Anyway, the freaks are not so freaky. Just a little tail going on there. Otherwise look like pretty normal crossbreeds. Before you do anything drastic I'd list them on Craig's list or something. I, for one, would be completely happy with those hens.


----------



## teddy (Sep 6, 2012)

TinyHouse said:


> I think that's awesome that your dog and cats get along with the chickens and even eat with them! What kind of dog is he? I have a little mutt that I think is a cross between a Jack Russell and a chihuahua. There is NO way he'd be even the least bit "calm and collected" around the chickens. He can't even remain calm around ME!
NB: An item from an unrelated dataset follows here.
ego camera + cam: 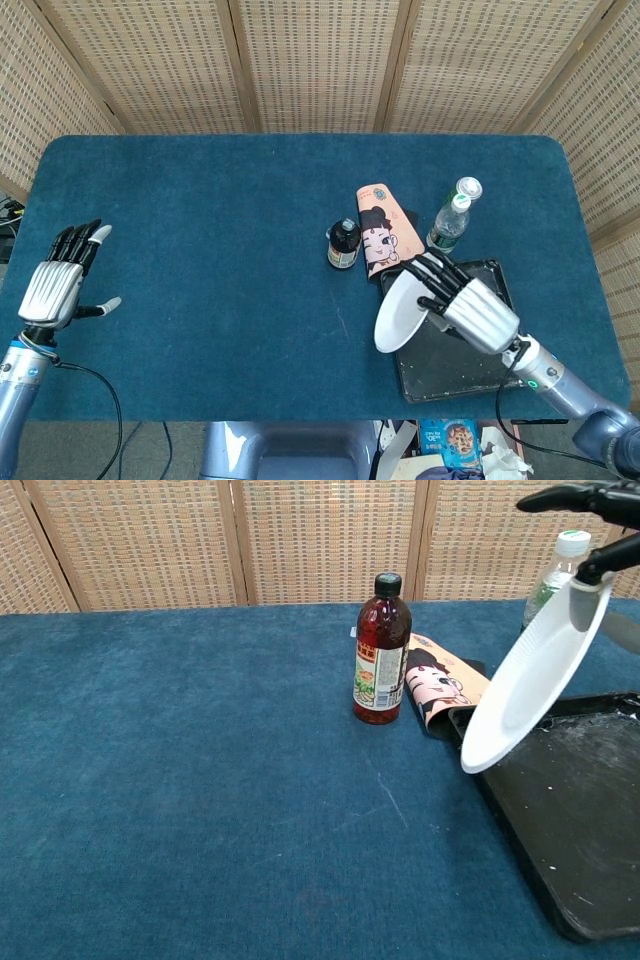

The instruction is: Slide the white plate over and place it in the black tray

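My right hand (465, 300) holds the white plate (402, 311) by its rim, lifted and steeply tilted over the left edge of the black tray (470, 355). In the chest view the plate (534, 680) hangs above the tray (575, 820), and only the dark fingers (585, 498) of my right hand show at the top right corner. My left hand (58, 282) hovers open at the table's far left, fingers spread, holding nothing.
A dark brown bottle (343, 244) and a pink printed cup (380, 226) lying on its side sit just left of the tray. A clear water bottle (452, 217) stands behind the tray. The blue cloth (200, 250) covers the table.
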Tool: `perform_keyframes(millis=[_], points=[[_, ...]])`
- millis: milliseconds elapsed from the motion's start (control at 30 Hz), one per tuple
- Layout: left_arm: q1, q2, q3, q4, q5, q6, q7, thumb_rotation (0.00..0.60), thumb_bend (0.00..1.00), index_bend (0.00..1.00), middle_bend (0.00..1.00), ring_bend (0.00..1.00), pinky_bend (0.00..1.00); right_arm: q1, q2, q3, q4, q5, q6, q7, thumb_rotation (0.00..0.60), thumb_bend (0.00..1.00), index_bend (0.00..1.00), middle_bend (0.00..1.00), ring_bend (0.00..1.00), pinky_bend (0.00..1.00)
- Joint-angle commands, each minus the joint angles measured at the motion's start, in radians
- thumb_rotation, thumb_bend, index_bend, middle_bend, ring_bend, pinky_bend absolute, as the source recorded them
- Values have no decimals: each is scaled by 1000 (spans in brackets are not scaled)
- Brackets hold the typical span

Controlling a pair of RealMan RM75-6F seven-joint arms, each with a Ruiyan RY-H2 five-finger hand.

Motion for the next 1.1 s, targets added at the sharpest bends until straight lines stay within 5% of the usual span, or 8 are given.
perform_keyframes(millis=[33, 400, 500, 567, 667, 833, 1100], points=[[0, -2, 2, -3, 4, 0, 4, 600, 0, 0, 0, 0, 0, -24, 4, -7, 27, 11, 4, 16, 600, 601, 680, 2, 0, 0], [2, -1, 1, -8, 5, 3, 7, 600, 0, 0, 0, 0, 0, -64, -72, -5, 144, 38, -20, 95, 600, 601, 680, 3, 0, 0], [2, -1, 0, -7, 3, 2, 6, 600, 0, 0, 0, 0, 0, -70, -87, -4, 165, 49, -34, 113, 600, 507, 658, 3, 0, 0], [2, 0, 0, -6, 0, 0, 6, 600, 0, 0, 0, 0, 0, -78, -94, -8, 191, 52, -42, 118, 600, 211, 432, 2, 0, 0], [2, 0, -1, -3, -2, 0, 6, 600, 0, 0, 0, 0, 0, -87, -67, -37, 213, 55, -112, 65, 600, 0, 99, 0, 0, 0], [2, -2, -3, 0, -8, -3, 9, 600, 0, 0, 0, 0, 0, -106, 6, -72, 137, 55, -168, -12, 600, 0, 10, 0, 0, 0], [3, -5, 0, -7, -3, 0, 22, 600, 0, 0, 0, 0, 0, -140, 126, -117, -14, 87, -265, -84, 600, 0, 0, 0, 0, 0]])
I think he is a jack Russel and beagle mix. Not sure found him on side of the road with a few other pups. They all ran into the woods but him. He was so happy to come home. Very spastic dog. But very obedient, smart.



fuzziebutt said:


> I swear that I would have drawn the arrow to the dog and the cat. Those would have been the crazies!!


If you look in the center of all the chickens there is a white spot. That is another cat eating right in the middle.



Energyvet said:


> I love this little color point kitten. Looks like a lavender point Siamese.
> 
> Anyway, the freaks are not so freaky. Just a little tail going on there. Otherwise look like pretty normal crossbreeds. Before you do anything drastic I'd list them on Craig's list or something. I, for one, would be completely happy with those hens.


The cats grandmother was a Siamese with 24 claws. I think I have a picture somewhere.

I just don't want the banty mix. If that rooster starts breading with my hens I think the eggs will be small. I was going to cage them but I don't have the hart. Live Free or Die Hard!


----------



## Energyvet (Jul 25, 2012)

Find a home for the one or ones you don't want. Or freezer camp. But don't keep them around if you dislike them. That's not good for you or them. I just spent the last 23 years with man who hated me. I wouldn't put anyone through that. Put them where they will be loved or be done with them.


----------